_PROBLEM TO SOLVE:_ Output range, inclusive: from the line containing "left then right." to the line containing "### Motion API". Restate those lines from the data below word for word and only those.
+++ DATASET EXCERPTS
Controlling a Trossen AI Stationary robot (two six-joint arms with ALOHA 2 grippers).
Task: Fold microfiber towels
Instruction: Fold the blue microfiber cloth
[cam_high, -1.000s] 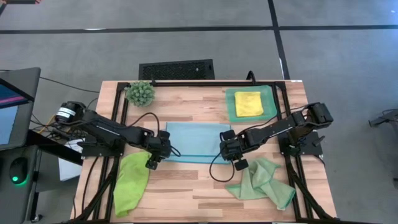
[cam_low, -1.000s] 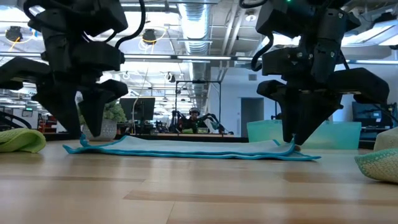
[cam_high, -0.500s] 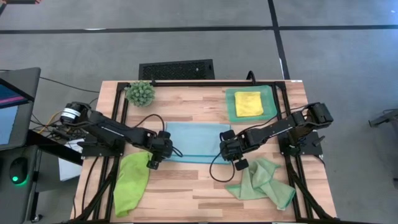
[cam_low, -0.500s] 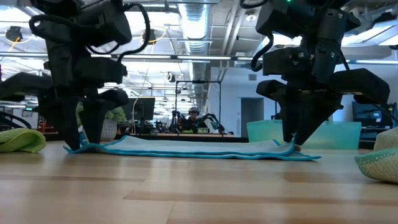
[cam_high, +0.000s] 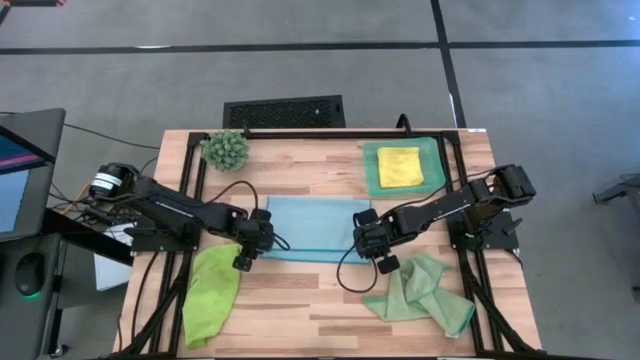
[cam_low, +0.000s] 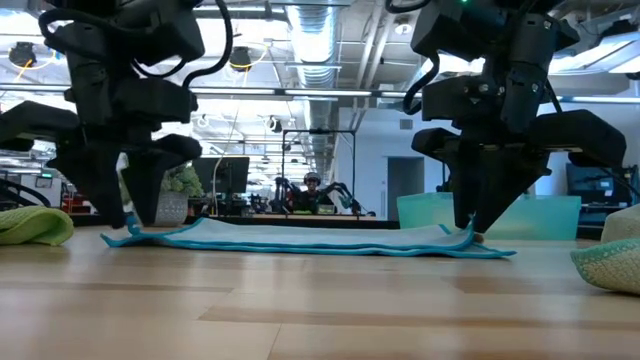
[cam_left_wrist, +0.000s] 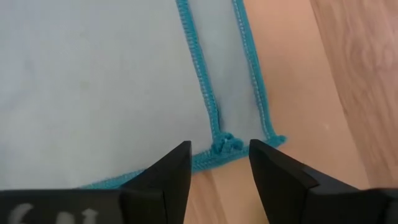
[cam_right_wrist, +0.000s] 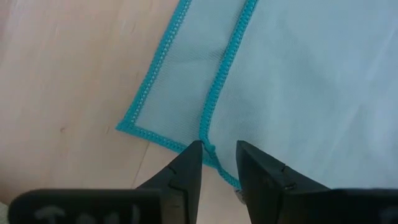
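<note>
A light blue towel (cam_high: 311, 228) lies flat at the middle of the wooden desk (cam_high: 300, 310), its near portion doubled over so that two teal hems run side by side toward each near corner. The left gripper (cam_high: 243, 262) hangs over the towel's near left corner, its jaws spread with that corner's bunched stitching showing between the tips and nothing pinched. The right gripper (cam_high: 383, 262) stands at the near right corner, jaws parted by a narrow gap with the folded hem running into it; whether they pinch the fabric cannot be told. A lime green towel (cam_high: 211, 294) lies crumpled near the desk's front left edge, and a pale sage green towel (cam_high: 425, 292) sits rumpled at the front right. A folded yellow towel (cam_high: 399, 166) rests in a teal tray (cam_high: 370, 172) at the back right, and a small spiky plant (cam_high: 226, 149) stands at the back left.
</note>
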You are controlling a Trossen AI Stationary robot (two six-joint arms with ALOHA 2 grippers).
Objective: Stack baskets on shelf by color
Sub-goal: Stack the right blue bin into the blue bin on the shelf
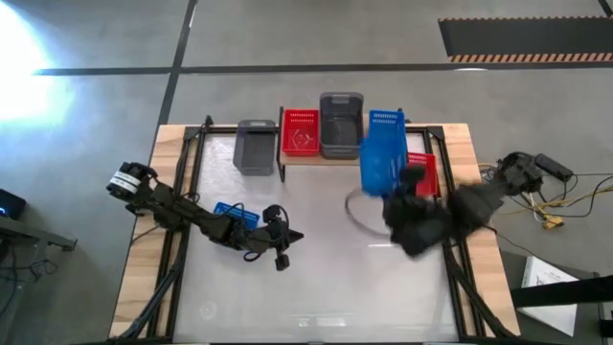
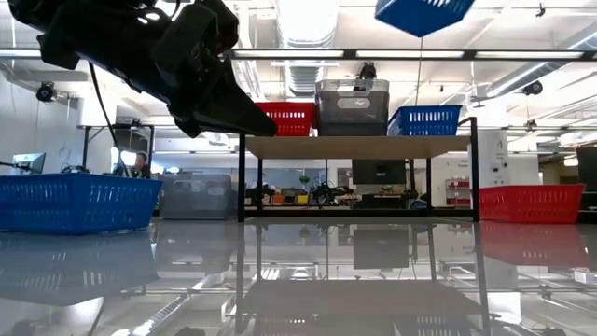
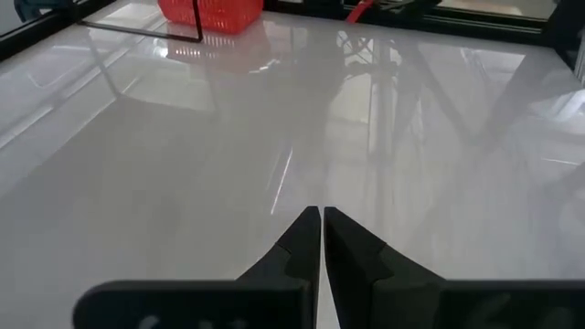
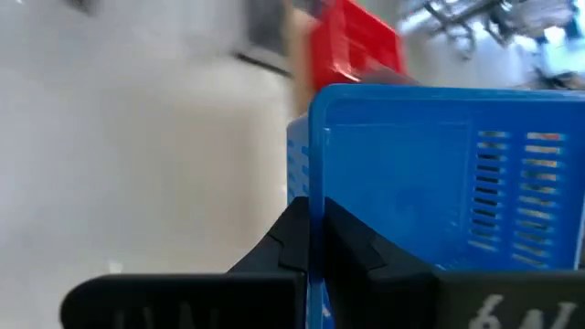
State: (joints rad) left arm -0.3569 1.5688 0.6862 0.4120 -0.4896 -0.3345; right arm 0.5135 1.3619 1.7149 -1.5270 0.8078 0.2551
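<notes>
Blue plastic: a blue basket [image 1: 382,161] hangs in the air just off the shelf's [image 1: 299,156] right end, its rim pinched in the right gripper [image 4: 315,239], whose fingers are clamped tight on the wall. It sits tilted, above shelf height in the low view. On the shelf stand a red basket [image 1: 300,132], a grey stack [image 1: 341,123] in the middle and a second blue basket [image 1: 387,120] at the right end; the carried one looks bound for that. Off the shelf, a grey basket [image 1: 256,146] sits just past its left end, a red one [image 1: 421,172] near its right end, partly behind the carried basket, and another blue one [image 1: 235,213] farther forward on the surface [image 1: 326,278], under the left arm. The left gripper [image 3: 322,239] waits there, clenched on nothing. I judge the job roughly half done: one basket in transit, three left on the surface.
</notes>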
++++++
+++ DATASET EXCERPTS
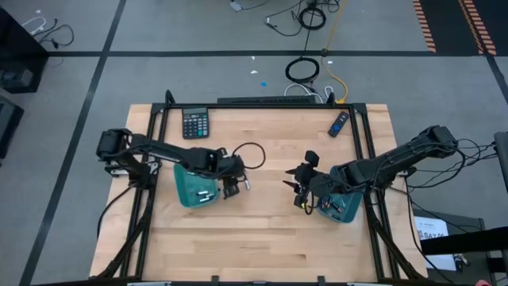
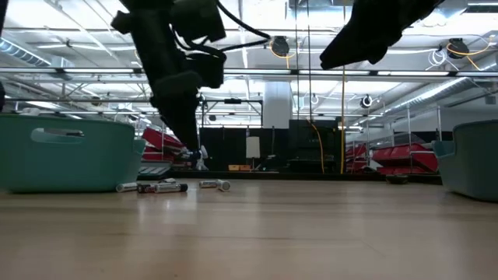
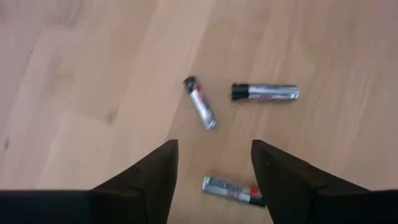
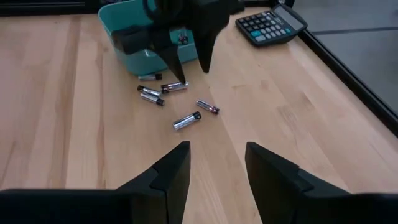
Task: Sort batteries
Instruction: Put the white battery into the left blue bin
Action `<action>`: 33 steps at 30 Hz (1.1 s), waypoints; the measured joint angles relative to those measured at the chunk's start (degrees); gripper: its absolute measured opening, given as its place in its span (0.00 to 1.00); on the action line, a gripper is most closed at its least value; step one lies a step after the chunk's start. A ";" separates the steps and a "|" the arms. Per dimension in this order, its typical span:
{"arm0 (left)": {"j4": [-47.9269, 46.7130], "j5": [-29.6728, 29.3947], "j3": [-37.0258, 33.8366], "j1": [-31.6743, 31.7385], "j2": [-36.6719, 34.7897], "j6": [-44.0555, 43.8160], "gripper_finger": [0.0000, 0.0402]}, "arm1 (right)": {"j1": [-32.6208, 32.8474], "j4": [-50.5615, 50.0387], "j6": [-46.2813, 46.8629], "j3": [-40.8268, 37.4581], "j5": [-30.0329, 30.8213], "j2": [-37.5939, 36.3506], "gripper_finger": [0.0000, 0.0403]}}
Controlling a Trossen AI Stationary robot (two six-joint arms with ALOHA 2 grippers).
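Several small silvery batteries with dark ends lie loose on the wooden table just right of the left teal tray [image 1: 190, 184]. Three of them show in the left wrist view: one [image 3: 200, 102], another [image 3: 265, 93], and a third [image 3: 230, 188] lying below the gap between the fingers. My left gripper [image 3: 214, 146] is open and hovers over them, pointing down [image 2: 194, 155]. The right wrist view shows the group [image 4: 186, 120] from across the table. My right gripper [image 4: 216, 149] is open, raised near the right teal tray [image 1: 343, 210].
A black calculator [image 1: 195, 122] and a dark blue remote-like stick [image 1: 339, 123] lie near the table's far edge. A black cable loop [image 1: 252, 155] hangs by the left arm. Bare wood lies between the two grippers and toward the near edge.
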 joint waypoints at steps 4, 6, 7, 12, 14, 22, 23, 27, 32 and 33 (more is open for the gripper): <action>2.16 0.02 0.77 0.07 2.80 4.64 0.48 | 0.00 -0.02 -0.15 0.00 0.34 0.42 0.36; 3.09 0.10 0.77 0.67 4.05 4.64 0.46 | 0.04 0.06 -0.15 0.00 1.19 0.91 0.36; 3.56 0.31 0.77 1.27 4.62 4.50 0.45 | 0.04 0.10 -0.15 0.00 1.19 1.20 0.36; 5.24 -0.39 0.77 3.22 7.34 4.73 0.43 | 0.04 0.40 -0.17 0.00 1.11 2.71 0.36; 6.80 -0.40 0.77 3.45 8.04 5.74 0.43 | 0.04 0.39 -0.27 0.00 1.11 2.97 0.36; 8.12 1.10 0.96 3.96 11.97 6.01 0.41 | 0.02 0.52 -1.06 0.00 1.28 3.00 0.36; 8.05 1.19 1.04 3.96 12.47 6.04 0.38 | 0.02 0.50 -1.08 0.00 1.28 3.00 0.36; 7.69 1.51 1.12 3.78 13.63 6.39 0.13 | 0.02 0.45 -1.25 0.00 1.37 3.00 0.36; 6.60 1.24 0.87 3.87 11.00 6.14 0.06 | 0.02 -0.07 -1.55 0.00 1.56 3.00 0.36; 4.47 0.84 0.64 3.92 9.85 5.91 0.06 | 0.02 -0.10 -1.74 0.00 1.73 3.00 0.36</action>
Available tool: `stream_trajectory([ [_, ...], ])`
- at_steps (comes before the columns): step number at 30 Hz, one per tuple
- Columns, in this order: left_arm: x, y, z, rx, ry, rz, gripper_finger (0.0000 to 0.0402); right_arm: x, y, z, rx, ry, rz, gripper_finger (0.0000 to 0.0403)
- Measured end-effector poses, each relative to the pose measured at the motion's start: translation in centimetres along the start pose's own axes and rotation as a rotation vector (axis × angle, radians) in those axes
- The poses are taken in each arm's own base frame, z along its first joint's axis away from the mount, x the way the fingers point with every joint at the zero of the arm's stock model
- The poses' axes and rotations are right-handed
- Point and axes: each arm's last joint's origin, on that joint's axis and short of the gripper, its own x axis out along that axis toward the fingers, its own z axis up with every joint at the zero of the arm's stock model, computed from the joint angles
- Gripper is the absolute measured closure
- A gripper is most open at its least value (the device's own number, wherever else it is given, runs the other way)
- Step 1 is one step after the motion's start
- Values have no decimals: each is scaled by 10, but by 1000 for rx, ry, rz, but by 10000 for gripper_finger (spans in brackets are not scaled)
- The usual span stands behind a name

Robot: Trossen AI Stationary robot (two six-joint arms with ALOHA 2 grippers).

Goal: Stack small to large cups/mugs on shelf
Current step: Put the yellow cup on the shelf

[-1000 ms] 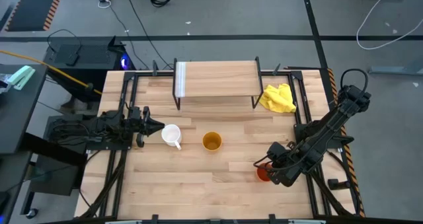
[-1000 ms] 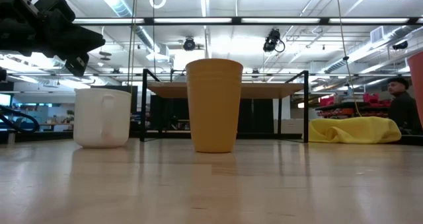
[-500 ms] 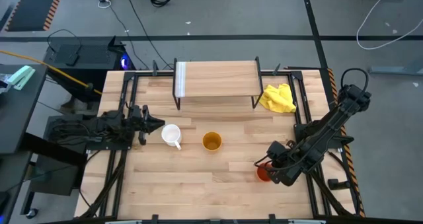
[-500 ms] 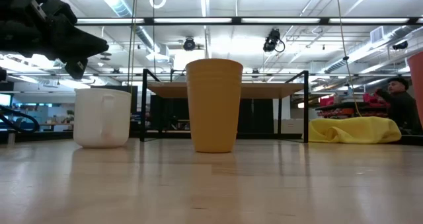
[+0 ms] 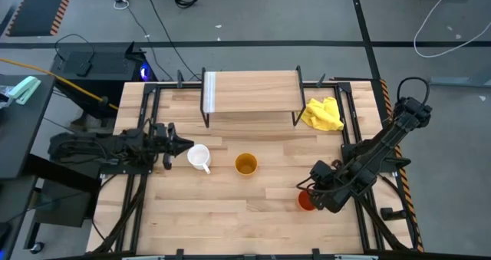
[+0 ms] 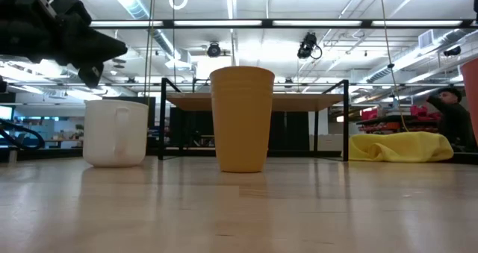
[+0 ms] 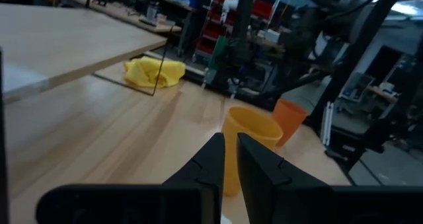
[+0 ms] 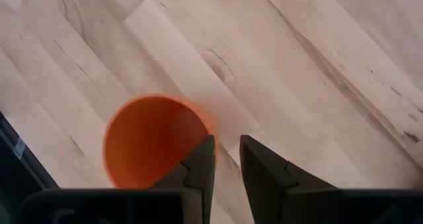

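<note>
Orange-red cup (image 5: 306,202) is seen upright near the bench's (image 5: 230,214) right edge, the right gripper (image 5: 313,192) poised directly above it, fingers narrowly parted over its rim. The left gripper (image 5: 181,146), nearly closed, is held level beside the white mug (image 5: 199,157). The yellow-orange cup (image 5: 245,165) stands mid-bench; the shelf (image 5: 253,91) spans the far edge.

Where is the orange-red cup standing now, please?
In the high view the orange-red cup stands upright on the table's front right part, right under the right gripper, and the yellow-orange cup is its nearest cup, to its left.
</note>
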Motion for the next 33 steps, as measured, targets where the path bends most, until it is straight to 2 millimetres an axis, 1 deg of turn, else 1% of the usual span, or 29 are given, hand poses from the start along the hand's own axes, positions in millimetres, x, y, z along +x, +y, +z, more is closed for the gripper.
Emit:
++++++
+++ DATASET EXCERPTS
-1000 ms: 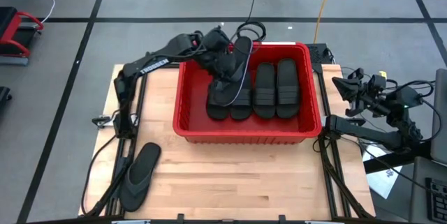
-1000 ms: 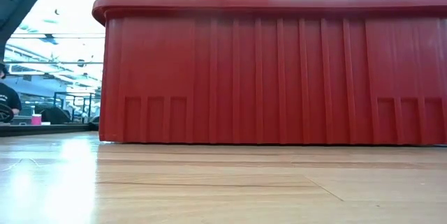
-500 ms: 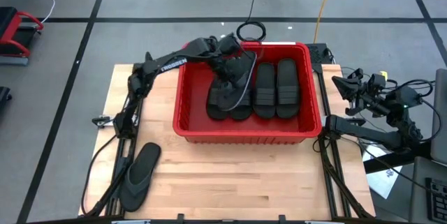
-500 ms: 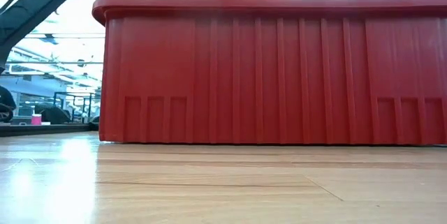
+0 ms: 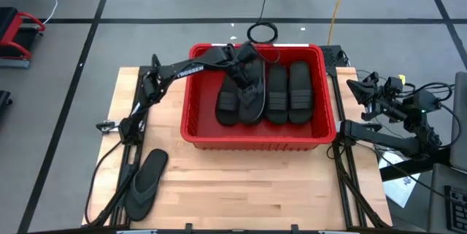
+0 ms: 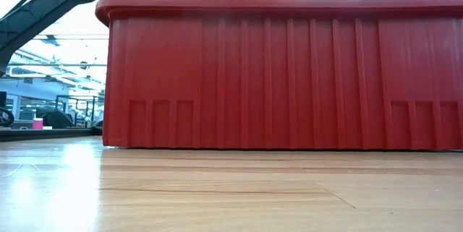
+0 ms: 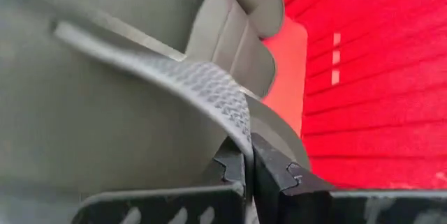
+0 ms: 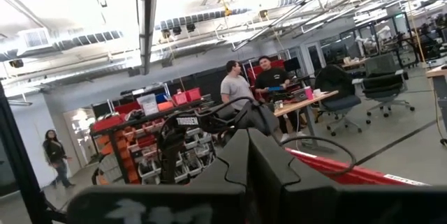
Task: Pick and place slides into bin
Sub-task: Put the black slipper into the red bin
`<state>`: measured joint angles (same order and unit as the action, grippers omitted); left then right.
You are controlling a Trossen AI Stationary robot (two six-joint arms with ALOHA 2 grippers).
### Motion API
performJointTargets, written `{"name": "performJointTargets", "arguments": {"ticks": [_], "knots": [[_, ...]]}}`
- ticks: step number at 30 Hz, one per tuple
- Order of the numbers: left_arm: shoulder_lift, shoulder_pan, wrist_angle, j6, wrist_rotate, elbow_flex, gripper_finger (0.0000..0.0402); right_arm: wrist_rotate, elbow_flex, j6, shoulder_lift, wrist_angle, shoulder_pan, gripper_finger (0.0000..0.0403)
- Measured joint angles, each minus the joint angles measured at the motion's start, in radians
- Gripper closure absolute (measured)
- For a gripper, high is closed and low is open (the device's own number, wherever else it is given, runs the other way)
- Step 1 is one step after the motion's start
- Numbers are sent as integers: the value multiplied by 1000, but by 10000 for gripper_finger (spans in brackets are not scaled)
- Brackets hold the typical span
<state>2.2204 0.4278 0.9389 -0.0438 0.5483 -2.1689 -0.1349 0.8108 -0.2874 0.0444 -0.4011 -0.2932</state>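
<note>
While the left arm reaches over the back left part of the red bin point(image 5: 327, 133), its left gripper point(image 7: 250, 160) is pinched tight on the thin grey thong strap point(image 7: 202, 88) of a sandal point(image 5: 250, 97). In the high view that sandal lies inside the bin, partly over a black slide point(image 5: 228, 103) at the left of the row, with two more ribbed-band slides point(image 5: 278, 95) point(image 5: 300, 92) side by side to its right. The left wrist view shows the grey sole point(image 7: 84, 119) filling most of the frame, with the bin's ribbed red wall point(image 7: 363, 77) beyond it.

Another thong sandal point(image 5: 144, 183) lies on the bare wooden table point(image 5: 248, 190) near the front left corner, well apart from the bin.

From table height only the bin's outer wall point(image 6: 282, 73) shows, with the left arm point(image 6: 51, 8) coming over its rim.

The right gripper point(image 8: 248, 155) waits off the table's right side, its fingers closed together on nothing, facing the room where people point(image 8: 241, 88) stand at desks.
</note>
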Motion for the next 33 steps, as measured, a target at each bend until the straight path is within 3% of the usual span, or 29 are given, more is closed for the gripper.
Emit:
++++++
_EXPECTED OUTPUT:_
`<state>`: measured joint angles (same order and unit as the action, grippers omitted); left then right.
You are controlling a Trossen AI Stationary robot (two six-joint arms with ALOHA 2 grippers).
### Motion API

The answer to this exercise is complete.